> _PROBLEM TO WORK ON_: Check every line below for the word "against" and give only the number of lines where it appears.

> _INFORMATION SUPPLIED_:

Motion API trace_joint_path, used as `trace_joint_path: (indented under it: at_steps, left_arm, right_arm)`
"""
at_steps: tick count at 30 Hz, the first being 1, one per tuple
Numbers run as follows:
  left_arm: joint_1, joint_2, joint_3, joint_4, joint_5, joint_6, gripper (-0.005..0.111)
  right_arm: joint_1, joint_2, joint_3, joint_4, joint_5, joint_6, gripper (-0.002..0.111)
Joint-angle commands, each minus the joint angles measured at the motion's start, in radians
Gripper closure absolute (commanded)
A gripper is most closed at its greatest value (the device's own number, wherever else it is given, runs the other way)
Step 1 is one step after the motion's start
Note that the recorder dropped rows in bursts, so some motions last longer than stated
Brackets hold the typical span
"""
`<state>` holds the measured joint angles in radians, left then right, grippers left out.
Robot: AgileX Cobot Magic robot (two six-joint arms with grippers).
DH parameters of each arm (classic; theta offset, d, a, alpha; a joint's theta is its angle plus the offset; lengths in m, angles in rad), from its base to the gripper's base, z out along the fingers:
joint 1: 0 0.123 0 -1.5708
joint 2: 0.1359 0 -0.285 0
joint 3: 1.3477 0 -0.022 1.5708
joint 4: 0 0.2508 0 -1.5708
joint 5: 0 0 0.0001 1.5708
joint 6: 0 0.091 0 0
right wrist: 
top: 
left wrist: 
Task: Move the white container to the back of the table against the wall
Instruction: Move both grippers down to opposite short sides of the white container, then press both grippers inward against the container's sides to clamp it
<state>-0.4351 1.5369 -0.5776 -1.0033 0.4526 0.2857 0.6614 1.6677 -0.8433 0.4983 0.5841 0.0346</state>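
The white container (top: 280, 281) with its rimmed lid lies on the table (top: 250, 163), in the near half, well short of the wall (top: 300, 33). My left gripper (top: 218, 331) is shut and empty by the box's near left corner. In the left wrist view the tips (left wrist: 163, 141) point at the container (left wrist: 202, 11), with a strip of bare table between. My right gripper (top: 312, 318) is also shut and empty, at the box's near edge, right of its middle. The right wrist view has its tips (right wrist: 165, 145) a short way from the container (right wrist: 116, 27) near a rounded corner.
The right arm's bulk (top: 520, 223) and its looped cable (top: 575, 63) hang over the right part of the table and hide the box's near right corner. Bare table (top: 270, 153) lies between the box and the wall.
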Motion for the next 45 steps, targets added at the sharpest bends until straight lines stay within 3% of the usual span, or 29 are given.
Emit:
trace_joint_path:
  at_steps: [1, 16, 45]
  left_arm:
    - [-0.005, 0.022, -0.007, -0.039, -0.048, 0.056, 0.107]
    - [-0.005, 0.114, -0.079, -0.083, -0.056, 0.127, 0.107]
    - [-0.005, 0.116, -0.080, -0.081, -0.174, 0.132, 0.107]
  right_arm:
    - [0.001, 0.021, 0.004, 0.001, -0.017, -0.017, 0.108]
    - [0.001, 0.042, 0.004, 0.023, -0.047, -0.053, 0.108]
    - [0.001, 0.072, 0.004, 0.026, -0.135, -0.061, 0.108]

> _OUTPUT OF THE TASK_: 2